Brominated vegetable oil (BVO)

Banned in the EU and Japan, BVO helps keep citrus flavoring from separating in some sodas and sports drinks. The concerns are that the additive contains bromine, the element found in brominated flame retardants. Bromine builds up in the body, and excessive consumption (more than 2 liters a day) has lead to reports of memory loss, as well as skin and nerve damage. Although the Food and Drug Administration (FDA) initially categorized BVO as “generally recognized as safe,” the agency later reversed that decision, and its use is currently allowed as an additive.

Yellow food dyes no. 5 and no. 6, and red dye no. 40

About 15 million pounds of petroleum-based dyes are used in food each year, and according to Rich Food, Poor Food, red #40, yellow #5, and yellow #6 account for 90 percent of all dyes used.
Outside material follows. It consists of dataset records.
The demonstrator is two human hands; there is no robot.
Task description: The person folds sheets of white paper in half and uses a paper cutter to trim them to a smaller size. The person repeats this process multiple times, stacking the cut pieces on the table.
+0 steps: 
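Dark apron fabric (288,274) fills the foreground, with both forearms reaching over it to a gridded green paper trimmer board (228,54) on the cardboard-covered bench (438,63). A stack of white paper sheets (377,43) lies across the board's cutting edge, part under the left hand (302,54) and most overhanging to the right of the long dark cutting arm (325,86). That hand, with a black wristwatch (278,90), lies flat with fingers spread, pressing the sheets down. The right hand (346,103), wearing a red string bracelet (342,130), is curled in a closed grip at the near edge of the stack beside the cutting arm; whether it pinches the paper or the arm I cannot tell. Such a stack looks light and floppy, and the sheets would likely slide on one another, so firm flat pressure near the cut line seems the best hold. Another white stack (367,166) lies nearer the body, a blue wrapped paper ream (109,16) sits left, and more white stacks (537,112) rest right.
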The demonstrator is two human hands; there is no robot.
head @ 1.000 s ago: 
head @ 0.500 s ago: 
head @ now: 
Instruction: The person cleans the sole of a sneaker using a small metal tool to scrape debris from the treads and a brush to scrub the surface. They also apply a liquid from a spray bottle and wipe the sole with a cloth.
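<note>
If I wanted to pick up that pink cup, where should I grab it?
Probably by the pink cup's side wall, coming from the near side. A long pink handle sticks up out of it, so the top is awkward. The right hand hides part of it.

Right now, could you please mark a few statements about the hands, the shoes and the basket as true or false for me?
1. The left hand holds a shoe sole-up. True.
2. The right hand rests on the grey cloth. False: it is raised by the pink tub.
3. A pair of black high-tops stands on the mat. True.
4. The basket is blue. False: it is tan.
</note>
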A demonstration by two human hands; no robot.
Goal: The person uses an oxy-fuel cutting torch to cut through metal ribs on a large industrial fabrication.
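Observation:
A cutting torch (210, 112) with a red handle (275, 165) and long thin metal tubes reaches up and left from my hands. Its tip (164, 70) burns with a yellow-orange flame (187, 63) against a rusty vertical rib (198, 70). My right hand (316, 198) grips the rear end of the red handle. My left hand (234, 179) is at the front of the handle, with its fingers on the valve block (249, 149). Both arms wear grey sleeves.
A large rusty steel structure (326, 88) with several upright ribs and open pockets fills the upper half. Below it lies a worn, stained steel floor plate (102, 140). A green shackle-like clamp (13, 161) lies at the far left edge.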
These dyes can be used in foods sold in Europe, but the products must carry a warning saying the coloring agents “may have an adverse effect on activity and attention in children.” No such warning is used in the States, though red #40 — found in fruit cocktail, maraschino cherries, grenadine, cherry pie mix, ice cream, candy, bakery products and more — may contain the carcinogenic contaminant p-Cresidine, note authors Jayson Calton, Ph.D., and Mira Calton, CN. The F.D.A.’s website says reactions to food coloring are rare but acknowledges that yellow dye No. 5, used widely in drinks, desserts, processed vegetables, and drugs, may cause itching and hives. Yet the Caltons cite studies of yellow #5 and #6 that showed genotoxicity, a deterioration of the cell’s genetic material with the potential to mutate healthy DNA, as well as tumors in the kidneys and adrenal glands of laboratory animals.

Farm animal drugs

Trace your food back to the farm, and you’ll find drugs that won’t fly in the EU or Canada. Approved by the F.D.A. in 1993, recombinant bovine growth hormone (rBGH) is a synthetic hormone developed by Monsanto to increase milk production in dairy cows. Opponents to rBGH cite concerns for both cow and human health, and the Codex Alimentarius Commission, the UN’s leading food safety body, twice concluded there was no consensus that hormone was safe for human health.

Ractopamine, a feed additive used in the United States to increase weight gain in pigs, cattle, and turkeys raised for meat, is banned in some 160 countries. Studies on the additive are extremely limited. Studies from the European Food Safety Authority found ractopamine causes elevated heart rates and heart-pounding sensations in humans, and in 2009, the group concluded there were not enough data to show it was safe for human consumption at any level.

An F.D.A. spokeswoman told The New York Times both drugs are safe.